■ **WORK REQUIRED**: Whenever a line carries the word "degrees", pull it out of the entries.

====== SOURCE DATA ======

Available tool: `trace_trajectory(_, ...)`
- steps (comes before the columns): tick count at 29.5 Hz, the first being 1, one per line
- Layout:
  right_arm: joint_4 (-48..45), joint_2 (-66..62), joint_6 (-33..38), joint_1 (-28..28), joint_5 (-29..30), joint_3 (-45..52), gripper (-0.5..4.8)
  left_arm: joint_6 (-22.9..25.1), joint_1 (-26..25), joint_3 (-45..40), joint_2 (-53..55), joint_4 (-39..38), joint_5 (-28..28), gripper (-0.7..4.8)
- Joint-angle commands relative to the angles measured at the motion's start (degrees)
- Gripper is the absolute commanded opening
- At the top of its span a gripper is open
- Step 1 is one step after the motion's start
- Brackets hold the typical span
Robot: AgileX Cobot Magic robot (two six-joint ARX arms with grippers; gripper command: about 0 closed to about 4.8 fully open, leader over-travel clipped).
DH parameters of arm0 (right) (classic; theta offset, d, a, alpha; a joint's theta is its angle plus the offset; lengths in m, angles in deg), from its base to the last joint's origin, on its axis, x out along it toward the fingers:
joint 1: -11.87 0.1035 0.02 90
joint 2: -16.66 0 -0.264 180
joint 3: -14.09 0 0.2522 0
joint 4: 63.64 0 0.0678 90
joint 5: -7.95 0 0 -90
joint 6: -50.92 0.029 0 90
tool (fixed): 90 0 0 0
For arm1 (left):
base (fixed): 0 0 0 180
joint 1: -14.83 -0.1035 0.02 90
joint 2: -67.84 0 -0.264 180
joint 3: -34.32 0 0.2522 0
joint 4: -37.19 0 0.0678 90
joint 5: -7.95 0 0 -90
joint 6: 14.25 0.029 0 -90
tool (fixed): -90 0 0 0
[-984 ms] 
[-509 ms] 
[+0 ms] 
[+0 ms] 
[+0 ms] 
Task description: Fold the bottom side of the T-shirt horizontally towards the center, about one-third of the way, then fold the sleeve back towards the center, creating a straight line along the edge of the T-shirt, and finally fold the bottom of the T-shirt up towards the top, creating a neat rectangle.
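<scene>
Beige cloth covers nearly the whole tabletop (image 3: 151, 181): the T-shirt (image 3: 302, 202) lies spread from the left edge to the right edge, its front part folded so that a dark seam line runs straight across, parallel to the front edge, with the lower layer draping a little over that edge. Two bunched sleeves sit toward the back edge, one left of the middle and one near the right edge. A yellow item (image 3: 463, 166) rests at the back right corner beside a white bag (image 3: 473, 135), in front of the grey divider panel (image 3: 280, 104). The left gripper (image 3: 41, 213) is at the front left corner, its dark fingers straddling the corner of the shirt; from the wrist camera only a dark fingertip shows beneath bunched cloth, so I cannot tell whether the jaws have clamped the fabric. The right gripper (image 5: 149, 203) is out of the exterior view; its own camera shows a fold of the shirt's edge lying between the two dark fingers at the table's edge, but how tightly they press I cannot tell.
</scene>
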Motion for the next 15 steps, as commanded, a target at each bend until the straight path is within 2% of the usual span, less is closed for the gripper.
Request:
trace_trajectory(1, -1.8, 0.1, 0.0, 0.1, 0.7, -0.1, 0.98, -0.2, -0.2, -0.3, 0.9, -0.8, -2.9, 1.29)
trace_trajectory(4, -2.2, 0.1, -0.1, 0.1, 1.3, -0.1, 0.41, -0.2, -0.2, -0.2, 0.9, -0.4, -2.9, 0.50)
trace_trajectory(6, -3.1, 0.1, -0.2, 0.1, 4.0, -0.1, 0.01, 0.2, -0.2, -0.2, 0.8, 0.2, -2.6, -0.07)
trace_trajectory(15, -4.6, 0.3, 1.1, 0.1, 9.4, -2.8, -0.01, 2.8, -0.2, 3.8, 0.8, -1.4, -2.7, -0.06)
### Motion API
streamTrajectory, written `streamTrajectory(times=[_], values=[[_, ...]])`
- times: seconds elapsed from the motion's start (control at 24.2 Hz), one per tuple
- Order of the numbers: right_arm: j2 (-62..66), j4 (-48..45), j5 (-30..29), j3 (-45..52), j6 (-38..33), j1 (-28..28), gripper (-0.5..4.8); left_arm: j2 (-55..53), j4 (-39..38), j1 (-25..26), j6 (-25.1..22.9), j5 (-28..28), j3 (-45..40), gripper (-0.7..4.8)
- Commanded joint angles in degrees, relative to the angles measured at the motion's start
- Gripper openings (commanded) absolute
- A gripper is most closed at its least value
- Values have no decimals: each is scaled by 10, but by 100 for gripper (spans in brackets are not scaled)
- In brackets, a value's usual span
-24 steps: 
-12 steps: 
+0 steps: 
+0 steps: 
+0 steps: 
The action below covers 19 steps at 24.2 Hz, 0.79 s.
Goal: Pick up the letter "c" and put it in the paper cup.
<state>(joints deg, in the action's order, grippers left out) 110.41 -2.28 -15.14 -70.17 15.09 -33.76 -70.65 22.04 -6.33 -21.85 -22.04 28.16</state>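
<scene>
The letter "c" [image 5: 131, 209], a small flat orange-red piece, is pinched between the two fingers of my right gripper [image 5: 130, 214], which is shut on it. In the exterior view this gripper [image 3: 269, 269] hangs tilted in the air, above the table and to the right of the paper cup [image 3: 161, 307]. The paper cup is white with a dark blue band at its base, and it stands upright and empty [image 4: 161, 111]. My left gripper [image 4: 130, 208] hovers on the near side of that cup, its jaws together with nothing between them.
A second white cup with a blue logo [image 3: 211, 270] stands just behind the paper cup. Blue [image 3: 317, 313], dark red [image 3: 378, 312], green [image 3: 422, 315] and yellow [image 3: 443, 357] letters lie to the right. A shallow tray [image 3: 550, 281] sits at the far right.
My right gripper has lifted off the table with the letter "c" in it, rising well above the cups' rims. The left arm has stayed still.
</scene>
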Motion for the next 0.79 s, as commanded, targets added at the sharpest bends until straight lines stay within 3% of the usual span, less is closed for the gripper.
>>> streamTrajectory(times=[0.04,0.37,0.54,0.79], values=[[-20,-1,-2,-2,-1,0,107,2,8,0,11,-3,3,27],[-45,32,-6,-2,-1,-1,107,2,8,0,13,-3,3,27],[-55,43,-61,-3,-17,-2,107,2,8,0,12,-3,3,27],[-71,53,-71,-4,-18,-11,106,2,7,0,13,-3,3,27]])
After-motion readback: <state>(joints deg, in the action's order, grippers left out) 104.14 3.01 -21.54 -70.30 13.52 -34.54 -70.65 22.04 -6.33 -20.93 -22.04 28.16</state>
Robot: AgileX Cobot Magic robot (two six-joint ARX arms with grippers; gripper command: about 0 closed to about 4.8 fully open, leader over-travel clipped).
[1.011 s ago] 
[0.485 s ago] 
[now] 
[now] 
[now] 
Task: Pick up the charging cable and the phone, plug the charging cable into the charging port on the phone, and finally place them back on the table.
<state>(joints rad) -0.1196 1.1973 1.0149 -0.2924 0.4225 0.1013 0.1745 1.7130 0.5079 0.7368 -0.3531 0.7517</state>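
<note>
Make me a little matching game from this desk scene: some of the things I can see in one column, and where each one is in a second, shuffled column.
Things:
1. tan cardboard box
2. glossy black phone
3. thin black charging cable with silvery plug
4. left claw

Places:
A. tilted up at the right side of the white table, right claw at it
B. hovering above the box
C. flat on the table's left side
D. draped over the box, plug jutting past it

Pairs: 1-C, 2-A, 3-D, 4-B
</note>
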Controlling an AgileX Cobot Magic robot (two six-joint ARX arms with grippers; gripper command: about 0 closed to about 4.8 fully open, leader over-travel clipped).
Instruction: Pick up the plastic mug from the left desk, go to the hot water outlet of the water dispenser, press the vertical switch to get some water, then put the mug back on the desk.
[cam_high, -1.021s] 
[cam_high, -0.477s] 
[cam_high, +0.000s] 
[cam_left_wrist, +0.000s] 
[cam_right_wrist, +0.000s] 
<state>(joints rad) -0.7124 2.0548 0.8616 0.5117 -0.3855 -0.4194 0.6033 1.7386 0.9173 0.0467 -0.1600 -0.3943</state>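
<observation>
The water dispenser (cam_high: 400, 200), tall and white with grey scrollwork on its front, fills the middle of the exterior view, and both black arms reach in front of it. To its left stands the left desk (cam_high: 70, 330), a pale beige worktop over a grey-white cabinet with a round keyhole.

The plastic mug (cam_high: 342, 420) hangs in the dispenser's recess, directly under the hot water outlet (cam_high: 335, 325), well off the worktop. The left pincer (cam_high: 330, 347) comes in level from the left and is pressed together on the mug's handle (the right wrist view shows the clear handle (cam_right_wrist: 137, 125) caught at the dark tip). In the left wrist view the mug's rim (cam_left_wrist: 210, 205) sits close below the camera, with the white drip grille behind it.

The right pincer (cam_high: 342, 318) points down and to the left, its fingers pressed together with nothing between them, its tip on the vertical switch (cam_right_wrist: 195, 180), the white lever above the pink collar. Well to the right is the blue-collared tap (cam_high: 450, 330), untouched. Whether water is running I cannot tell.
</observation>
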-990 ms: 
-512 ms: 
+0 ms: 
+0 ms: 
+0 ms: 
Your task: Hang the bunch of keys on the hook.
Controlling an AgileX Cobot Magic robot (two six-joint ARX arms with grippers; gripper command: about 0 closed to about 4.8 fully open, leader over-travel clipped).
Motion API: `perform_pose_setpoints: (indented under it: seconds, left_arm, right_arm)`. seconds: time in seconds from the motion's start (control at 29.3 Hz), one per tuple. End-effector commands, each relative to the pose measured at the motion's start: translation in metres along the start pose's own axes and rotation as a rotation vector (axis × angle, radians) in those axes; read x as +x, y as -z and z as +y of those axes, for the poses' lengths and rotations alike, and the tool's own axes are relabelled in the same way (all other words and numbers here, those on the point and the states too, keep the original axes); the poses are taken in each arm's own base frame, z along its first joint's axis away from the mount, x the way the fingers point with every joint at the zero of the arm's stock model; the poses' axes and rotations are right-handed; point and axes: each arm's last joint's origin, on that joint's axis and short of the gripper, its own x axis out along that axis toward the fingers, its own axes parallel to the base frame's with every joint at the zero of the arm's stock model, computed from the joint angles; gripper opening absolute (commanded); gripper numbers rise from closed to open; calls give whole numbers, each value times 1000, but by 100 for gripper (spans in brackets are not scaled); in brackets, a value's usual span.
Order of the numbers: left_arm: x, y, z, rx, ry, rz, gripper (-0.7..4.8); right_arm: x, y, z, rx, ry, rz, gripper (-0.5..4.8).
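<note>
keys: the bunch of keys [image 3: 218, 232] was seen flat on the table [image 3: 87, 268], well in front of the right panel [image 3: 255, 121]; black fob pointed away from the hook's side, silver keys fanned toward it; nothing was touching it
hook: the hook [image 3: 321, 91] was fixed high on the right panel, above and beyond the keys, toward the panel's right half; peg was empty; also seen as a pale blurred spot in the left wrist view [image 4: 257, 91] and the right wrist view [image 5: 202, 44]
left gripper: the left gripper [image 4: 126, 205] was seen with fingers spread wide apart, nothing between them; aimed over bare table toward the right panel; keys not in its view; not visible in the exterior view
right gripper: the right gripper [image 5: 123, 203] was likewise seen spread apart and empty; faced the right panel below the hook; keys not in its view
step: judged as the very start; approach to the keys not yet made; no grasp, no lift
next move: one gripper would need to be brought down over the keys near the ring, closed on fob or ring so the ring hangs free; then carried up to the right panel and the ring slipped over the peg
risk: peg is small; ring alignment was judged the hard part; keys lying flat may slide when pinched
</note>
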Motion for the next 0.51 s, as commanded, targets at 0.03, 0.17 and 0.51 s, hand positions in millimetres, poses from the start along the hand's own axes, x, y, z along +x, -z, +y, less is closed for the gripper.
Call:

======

■ **COMPLETED EXERCISE**:
- Joint-angle commands relative to the angles measured at the motion's start (degrees)
- Commanded joint angles in degrees, relative to the angles measured at the motion's start

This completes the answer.